Problem to work on: Pictures excluded, output the lines of the data below between the one holding "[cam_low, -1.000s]" and the one holding "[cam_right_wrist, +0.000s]", inclusive, exactly as they stand.

Data excerpts:

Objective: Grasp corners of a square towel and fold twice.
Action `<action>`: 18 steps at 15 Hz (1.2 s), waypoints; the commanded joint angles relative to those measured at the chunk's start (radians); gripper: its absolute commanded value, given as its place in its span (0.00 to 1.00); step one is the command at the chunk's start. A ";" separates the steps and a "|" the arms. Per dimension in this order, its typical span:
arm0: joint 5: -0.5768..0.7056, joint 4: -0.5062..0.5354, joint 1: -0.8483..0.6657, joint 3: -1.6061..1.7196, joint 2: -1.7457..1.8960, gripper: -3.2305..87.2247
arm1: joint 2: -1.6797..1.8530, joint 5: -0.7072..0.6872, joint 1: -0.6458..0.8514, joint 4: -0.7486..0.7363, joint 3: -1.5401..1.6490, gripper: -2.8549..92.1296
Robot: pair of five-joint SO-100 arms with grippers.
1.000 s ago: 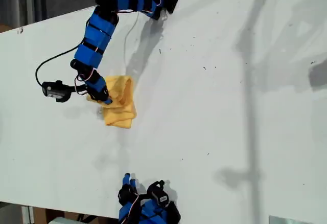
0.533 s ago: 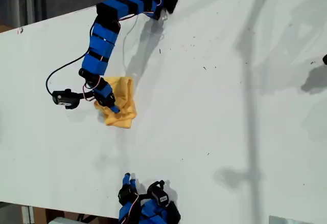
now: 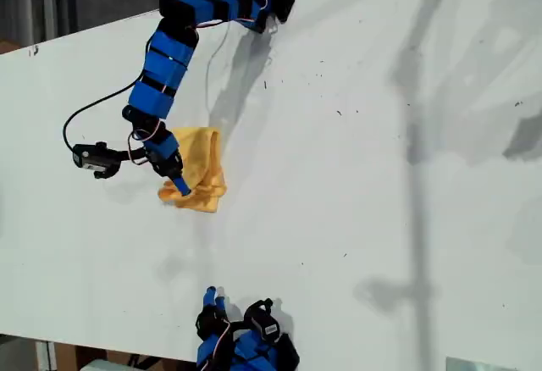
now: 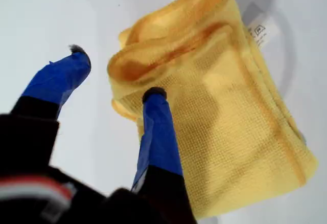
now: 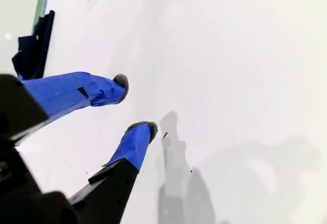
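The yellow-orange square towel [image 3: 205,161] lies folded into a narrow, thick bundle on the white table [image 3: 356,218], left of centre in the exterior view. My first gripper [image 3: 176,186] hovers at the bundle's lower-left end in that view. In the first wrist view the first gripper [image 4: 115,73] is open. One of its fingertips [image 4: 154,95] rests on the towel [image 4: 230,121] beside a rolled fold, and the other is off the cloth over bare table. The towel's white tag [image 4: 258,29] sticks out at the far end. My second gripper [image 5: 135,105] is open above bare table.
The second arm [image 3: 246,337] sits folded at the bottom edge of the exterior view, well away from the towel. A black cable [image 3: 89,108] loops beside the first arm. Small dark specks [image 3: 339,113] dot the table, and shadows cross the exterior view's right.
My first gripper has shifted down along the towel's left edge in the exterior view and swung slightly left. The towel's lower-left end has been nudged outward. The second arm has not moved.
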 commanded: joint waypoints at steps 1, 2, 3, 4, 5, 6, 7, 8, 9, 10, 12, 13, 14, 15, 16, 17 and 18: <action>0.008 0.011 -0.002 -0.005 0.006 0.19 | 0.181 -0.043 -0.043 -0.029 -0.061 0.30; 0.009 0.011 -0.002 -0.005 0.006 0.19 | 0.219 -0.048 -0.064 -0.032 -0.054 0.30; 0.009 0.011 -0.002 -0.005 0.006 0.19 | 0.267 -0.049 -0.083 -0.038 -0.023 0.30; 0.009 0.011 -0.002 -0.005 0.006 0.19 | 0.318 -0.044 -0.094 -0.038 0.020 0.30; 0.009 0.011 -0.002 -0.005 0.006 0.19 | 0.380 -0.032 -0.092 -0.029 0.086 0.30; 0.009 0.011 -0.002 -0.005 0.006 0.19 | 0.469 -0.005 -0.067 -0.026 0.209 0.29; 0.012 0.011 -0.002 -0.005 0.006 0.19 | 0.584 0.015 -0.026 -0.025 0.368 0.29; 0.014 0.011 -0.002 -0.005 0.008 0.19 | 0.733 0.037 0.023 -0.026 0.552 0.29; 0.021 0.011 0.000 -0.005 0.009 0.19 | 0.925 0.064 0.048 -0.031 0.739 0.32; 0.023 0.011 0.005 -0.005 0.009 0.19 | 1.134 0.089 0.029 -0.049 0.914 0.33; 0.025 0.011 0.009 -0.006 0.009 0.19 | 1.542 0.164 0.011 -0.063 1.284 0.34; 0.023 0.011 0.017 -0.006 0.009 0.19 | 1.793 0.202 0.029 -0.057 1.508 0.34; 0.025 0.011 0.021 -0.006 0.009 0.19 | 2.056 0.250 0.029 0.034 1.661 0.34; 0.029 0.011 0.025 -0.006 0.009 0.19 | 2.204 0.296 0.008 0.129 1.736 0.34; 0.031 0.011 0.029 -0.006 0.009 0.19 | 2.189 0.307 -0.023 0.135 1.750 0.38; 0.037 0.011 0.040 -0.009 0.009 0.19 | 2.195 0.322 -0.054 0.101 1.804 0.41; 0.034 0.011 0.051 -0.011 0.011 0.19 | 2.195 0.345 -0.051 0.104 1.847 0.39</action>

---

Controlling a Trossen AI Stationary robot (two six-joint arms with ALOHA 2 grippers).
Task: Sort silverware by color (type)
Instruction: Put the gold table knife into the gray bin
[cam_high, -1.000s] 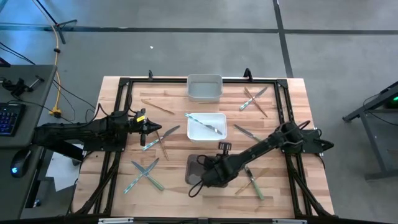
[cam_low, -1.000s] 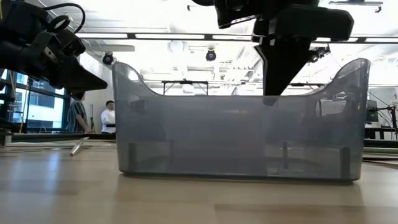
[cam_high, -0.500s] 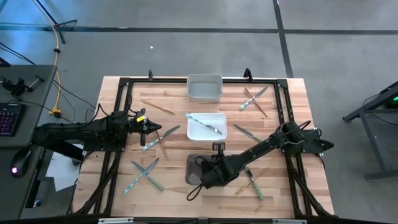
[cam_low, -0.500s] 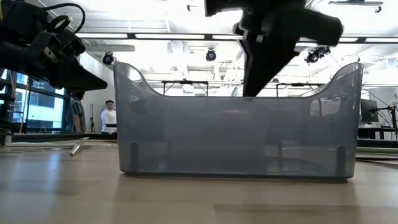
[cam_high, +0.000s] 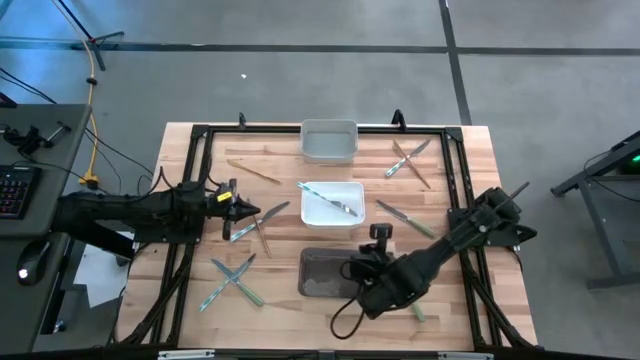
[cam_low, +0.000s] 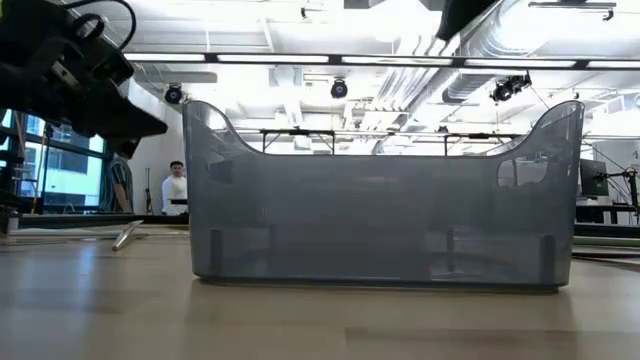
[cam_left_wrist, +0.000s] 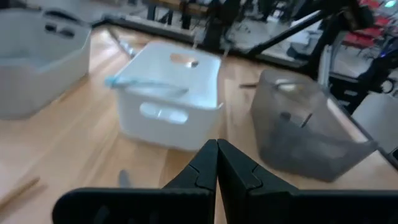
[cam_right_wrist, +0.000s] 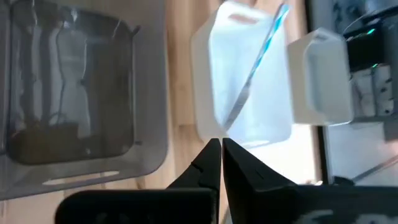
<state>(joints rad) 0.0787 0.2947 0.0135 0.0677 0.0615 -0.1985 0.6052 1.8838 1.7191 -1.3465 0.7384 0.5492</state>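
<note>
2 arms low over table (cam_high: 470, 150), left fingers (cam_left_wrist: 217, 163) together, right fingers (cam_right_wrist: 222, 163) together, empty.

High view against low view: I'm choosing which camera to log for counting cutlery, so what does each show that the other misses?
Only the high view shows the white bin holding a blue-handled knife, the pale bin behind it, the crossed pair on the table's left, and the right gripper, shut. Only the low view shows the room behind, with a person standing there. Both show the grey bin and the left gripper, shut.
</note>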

Answer area:
[cam_low, -1.000s] 
[cam_high, -0.500s] 
[cam_low, -0.500s] 
[cam_high, +0.000s] 
[cam_low, +0.000s] 
[cam_left_wrist, +0.000s] 
[cam_right_wrist, +0.000s] 

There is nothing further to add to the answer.